■ **WHAT IS EXPECTED**:
In full and word for word, print the data below.
(SOURCE MATERIAL)
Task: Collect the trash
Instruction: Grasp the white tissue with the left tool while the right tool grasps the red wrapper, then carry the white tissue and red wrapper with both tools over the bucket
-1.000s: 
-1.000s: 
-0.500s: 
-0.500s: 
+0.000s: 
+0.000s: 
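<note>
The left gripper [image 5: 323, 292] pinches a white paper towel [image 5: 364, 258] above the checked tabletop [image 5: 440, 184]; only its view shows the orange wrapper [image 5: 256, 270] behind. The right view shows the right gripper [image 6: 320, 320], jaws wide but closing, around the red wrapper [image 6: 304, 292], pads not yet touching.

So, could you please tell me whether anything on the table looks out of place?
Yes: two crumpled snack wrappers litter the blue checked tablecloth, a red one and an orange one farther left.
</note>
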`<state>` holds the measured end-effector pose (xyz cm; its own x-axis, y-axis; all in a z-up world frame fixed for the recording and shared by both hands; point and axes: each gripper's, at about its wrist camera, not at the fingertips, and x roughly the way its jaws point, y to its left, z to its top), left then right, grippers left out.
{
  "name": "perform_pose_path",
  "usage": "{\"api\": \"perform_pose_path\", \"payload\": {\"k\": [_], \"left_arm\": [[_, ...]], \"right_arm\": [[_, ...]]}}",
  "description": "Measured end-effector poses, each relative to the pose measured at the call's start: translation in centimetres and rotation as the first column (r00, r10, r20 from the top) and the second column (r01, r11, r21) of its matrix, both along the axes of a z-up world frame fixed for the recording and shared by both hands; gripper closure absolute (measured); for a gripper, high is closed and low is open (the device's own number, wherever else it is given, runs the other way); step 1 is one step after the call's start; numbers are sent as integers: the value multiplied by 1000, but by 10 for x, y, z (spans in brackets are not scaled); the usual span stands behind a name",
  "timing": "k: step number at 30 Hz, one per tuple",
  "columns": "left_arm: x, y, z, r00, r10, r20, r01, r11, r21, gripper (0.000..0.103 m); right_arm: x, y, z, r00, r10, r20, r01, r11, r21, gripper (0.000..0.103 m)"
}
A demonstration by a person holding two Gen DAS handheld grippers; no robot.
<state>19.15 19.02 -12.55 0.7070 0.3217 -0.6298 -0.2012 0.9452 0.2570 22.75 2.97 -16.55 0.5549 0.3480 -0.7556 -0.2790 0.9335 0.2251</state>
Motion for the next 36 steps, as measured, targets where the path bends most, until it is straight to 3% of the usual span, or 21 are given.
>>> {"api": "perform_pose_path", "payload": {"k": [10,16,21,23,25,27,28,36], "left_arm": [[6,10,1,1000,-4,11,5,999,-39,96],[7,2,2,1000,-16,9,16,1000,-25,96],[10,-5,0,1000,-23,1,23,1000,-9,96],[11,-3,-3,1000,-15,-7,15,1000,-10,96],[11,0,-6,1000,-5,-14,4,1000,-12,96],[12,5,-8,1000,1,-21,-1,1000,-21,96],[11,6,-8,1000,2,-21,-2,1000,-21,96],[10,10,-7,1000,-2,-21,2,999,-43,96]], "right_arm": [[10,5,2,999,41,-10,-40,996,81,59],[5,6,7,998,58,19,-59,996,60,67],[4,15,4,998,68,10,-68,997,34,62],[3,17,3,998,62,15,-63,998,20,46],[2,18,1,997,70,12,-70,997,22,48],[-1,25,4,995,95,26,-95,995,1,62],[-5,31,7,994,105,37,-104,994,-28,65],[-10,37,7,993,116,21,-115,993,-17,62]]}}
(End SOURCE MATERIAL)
■ **PROBLEM SOLUTION**:
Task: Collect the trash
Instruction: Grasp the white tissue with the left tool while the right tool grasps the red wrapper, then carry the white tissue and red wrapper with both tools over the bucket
-1.000s: 
-1.000s: 
-0.500s: 
-0.500s: 
+0.000s: 
+0.000s: 
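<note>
The left gripper [image 5: 323, 292] pinches a white paper towel [image 5: 364, 258] above the checked tabletop [image 5: 440, 184]; only its view shows the orange wrapper [image 5: 256, 270] behind. The right view shows the right gripper [image 6: 320, 320], jaws wide but closing, around the red wrapper [image 6: 304, 292], pads not yet touching.

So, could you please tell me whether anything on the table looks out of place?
Yes: two crumpled snack wrappers litter the blue checked tablecloth, a red one and an orange one farther left.
</note>
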`<state>` holds the measured end-effector pose (xyz cm; its own x-axis, y-axis; all in a z-up world frame fixed for the recording and shared by both hands; point and axes: each gripper's, at about its wrist camera, not at the fingertips, and x roughly the way its jaws point, y to its left, z to its top), left then right, grippers left out.
{
  "name": "perform_pose_path",
  "usage": "{\"api\": \"perform_pose_path\", \"payload\": {\"k\": [_], \"left_arm\": [[_, ...]], \"right_arm\": [[_, ...]]}}",
  "description": "Measured end-effector poses, each relative to the pose measured at the call's start: translation in centimetres and rotation as the first column (r00, r10, r20 from the top) and the second column (r01, r11, r21) of its matrix, both along the axes of a z-up world frame fixed for the recording and shared by both hands; gripper closure absolute (measured); for a gripper, high is closed and low is open (the device's own number, wherever else it is given, runs the other way); step 1 is one step after the call's start; numbers are sent as integers: the value multiplied by 1000, but by 10 for x, y, z (spans in brackets are not scaled); the usual span stands behind a name",
  "timing": "k: step number at 30 Hz, one per tuple",
  "columns": "left_arm: x, y, z, r00, r10, r20, r01, r11, r21, gripper (0.000..0.103 m); right_arm: x, y, z, r00, r10, r20, r01, r11, r21, gripper (0.000..0.103 m)"
}
A demonstration by a person holding two Gen DAS handheld grippers; no robot.
<state>19.15 19.02 -12.55 0.7070 0.3217 -0.6298 -0.2012 0.9452 0.2570 22.75 2.97 -16.55 0.5549 0.3480 -0.7556 -0.2790 0.9335 0.2251</state>
Motion for the next 36 steps, as measured, targets where the path bends most, until it is straight to 3% of the usual span, or 21 are given.
>>> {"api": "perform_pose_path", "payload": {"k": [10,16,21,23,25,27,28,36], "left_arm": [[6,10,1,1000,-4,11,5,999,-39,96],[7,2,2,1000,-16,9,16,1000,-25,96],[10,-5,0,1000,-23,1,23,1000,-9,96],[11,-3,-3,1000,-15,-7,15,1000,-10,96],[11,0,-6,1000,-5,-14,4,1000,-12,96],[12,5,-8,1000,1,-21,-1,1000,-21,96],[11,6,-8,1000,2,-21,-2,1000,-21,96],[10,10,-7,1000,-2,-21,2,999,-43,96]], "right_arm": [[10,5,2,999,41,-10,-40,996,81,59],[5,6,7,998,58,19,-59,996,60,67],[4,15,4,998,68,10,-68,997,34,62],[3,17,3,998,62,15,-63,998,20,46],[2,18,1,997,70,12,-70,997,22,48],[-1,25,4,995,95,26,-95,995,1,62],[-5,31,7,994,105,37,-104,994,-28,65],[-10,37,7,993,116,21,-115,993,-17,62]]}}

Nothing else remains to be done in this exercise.